MIME-Version: 1.0
In-Reply-To: <20170704183927.GH22013@1wt.eu>
References: <1499126133.2707.20.camel@decadent.org.uk> <CA+55aFzMX72+Kb=zNgjCf6UfPt+C+e7WDp_rpbSLuOVx1k7iqg@mail.gmail.com>
 <20170704084122.GC14722@dhcp22.suse.cz> <20170704093538.GF14722@dhcp22.suse.cz>
 <20170704094728.GB22013@1wt.eu> <20170704104211.GG14722@dhcp22.suse.cz>
 <20170704113611.GA4732@decadent.org.uk> <20170704155140.GC22013@1wt.eu>
 <20170704172247.GA6178@dhcp22.suse.cz> <CA+55aFyAunJqeoZfcOFjPS3ZQvm_zM2xztvwxkcJ5fhk1Xzmqw@mail.gmail.com>
 <20170704183927.GH22013@1wt.eu>
From: Linus Torvalds <torvalds@linux-foundation.org>
Date: Tue, 4 Jul 2017 11:47:37 -0700
Message-ID: <CA+55aFyjihU+73h07a4XwUdgZixk=EhU5yQFjaii4sbcymT2tQ@mail.gmail.com>
Subject: Re: [PATCH] mm: larger stack guard gap, between vmas
To: Willy Tarreau <w@1wt.eu>
Cc: Michal Hocko <mhocko@kernel.org>, Ben Hutchings <ben@decadent.org.uk>,
        Hugh Dickins <hughd@google.com>, Oleg Nesterov <oleg@redhat.com>,
        "Jason A. Donenfeld" <Jason@zx2c4.com>, Rik van Riel <riel@redhat.com>,
        Larry Woodman <lwoodman@redhat.com>,
        "Kirill A. Shutemov" <kirill@shutemov.name>,
        Tony Luck <tony.luck@intel.com>,
        "James E.J. Bottomley" <jejb@parisc-linux.org>,
        Helge Diller <deller@gmx.de>, James Hogan <james.hogan@imgtec.com>,
        Laura Abbott <labbott@redhat.com>, Greg KH <greg@kroah.com>,
        "security@kernel.org" <security@kernel.org>,
        linux-distros@vs.openwall.org,
        Qualys Security Advisory <qsa@qualys.com>,
        LKML <linux-kernel@vger.kernel.org>, Ximin Luo <infinity0@debian.org>
Content-Type: text/plain; charset="UTF-8"
Sender: linux-kernel-owner@vger.kernel.org
Content-Length: 1682
Lines: 38

On Tue, Jul 4, 2017 at 11:39 AM, Willy Tarreau <w@1wt.eu> wrote:
>
> But what is wrong with stopping the loop as soon as the distance gets
> larger than the stack_guard_gap ?

Absolutely nothing. But that's not the problem with the loop. Let's
say that you are using lots of threads, so that you know your stack
space is limited. What you do is to use MAP_FIXED a lot, and you lay
out your stacks fairly densely (with each other, but also possibly
with other mappings), with that PROT_NONE redzoning mapping in between
the "dense" allocations.

So when the kernel wants to grow the stack, it finds the PROT_NONE
redzone mapping - but there's possibly other maps right under it, so
the stack_guard_gap still hits other mappings.

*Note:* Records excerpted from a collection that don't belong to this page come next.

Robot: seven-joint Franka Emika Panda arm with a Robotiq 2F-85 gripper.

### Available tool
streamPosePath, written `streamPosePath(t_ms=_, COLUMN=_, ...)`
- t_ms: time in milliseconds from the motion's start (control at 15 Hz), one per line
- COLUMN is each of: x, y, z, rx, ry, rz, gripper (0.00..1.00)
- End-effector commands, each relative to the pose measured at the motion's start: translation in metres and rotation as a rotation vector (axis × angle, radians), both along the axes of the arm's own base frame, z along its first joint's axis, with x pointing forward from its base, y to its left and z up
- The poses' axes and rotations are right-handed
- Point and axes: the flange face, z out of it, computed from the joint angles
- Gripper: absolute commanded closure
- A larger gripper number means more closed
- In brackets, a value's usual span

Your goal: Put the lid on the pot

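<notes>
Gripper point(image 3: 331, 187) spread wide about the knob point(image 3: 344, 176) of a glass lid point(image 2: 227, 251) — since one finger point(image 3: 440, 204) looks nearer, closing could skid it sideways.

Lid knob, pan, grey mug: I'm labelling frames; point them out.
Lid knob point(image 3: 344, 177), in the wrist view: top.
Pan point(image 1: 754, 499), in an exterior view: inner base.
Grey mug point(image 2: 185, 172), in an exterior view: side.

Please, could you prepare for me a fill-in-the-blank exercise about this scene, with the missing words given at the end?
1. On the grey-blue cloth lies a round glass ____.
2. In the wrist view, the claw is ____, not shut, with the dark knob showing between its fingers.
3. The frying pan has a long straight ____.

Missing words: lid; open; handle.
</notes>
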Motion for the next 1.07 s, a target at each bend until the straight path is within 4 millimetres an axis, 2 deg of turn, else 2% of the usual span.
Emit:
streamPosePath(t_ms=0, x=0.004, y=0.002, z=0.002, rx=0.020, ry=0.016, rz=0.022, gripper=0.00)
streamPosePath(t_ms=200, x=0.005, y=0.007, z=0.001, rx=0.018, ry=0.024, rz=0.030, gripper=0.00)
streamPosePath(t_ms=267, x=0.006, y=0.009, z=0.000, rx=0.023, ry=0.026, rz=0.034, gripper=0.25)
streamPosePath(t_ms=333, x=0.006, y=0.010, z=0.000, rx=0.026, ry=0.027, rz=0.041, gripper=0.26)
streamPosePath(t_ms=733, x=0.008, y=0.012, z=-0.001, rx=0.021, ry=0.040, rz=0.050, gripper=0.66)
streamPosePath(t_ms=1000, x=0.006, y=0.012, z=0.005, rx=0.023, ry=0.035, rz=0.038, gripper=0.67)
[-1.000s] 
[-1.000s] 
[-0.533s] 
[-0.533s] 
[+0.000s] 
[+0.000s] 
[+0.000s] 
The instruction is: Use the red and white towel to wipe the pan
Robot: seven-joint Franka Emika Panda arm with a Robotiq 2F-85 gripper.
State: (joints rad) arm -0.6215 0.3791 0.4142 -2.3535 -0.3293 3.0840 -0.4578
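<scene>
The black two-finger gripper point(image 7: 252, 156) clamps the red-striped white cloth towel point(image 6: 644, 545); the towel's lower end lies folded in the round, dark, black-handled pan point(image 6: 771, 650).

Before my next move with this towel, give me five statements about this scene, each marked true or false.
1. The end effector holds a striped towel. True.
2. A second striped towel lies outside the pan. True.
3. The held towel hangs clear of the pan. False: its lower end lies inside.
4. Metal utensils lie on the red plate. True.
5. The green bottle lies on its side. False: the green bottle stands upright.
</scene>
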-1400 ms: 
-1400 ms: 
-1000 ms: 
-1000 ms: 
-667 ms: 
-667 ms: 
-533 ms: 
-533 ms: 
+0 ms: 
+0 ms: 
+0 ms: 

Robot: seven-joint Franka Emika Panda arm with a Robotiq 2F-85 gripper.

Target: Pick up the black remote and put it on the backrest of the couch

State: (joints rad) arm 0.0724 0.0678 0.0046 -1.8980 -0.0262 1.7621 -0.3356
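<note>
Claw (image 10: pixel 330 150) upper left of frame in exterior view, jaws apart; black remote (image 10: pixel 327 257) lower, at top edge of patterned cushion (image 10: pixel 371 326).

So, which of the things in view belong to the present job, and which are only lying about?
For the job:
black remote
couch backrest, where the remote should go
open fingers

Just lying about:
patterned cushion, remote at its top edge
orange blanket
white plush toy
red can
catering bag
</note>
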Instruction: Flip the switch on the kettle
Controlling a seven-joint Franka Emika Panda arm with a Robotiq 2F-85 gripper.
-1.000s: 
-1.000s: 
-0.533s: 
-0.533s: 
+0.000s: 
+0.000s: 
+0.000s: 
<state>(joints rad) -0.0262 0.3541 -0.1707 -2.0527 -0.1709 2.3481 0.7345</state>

And the fact that this seems to trigger with
 (a) 32-bit x86
 (b) Java
actually makes sense in the above scenario: that's _exactly_ when
you'd have dense mappings. Java is very thread-happy, and in a 32-bit
VM, the virtual address space allocation for stacks is a primary issue
with lots of threads.

Of course, the downside to this theory is that apparently the Java
problem is not confirmed to actually be due to this (Ben root-caused
the rust thing on ppc64), but it still sounds like quite a reasonable
thing to do.

The problem with the Java issue may be that they do that "dense stack
mappings in VM space" (for all the usual "lots of threads, limited VM"
reasons), but they may *not* have that PROT_NONE redzoning at all.

So the patch under discussion works for Rust exactly *because* it does
its redzone to show "this is where I expect the stack to end". The
i386 java load may simply not have that marker for us to use..

               Linus